TO DO: Once the line with "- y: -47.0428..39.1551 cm" is found in the data, output it and each following line exactly, up to and including the line with "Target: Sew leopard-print", and nothing before or after.

RECORDED INFORMATION:

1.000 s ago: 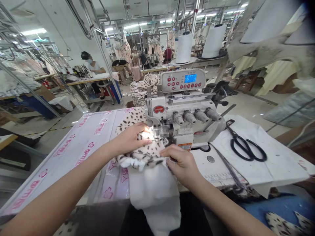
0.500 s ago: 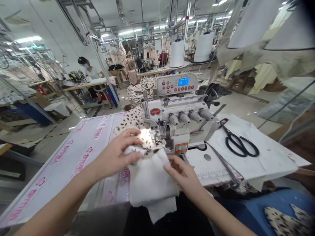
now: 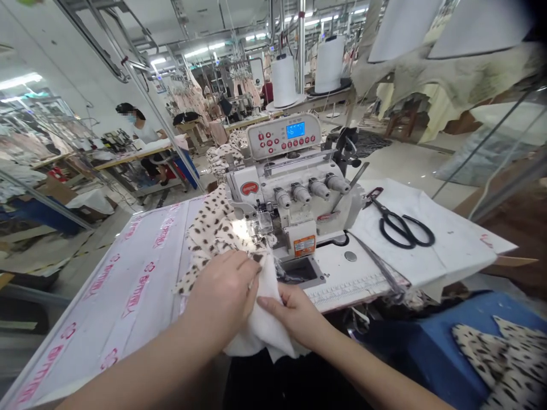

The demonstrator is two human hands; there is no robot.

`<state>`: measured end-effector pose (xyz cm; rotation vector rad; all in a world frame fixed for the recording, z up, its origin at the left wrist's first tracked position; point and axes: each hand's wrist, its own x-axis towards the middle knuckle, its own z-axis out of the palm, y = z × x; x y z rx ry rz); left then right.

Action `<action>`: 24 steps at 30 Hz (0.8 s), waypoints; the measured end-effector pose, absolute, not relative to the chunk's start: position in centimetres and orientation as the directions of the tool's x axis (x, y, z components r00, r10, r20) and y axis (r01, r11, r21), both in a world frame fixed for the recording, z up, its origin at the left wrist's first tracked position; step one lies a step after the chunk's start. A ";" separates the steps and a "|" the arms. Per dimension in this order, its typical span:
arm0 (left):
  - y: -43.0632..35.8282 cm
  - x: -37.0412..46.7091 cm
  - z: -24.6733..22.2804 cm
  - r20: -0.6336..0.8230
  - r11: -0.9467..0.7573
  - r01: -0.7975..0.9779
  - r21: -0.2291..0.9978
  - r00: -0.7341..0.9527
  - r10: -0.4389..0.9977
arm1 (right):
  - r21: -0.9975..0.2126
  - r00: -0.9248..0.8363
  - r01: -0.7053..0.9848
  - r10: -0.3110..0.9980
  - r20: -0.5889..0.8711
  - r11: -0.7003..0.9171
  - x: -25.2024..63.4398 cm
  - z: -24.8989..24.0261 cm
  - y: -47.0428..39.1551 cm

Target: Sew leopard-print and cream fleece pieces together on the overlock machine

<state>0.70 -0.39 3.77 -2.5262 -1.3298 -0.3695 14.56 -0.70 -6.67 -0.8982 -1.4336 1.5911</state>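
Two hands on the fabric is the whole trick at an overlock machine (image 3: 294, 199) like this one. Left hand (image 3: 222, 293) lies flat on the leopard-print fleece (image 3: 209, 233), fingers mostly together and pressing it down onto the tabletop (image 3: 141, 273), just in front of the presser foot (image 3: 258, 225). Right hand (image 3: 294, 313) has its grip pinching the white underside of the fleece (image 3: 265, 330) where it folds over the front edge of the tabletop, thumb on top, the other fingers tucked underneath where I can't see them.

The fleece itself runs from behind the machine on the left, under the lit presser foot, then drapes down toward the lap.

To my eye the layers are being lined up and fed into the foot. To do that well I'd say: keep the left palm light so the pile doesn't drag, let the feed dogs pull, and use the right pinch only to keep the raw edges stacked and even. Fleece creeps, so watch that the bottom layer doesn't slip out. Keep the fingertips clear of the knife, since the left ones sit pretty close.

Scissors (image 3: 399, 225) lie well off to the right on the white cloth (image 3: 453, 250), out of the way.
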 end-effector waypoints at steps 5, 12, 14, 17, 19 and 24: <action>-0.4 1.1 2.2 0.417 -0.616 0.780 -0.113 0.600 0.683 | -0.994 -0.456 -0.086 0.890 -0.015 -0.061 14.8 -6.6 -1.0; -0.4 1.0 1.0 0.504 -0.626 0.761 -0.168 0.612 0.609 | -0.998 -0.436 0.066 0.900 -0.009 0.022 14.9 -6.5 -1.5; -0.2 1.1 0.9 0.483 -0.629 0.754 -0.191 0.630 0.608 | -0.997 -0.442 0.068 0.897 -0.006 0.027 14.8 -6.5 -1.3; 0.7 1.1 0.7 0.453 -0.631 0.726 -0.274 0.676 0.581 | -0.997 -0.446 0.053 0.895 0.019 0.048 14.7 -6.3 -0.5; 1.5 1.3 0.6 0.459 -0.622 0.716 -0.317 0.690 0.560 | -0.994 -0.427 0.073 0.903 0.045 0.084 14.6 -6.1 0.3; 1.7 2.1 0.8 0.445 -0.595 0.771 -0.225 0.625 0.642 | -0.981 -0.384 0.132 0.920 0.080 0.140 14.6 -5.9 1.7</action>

RESULT BELOW:
  - y: -47.0428..39.1551 cm

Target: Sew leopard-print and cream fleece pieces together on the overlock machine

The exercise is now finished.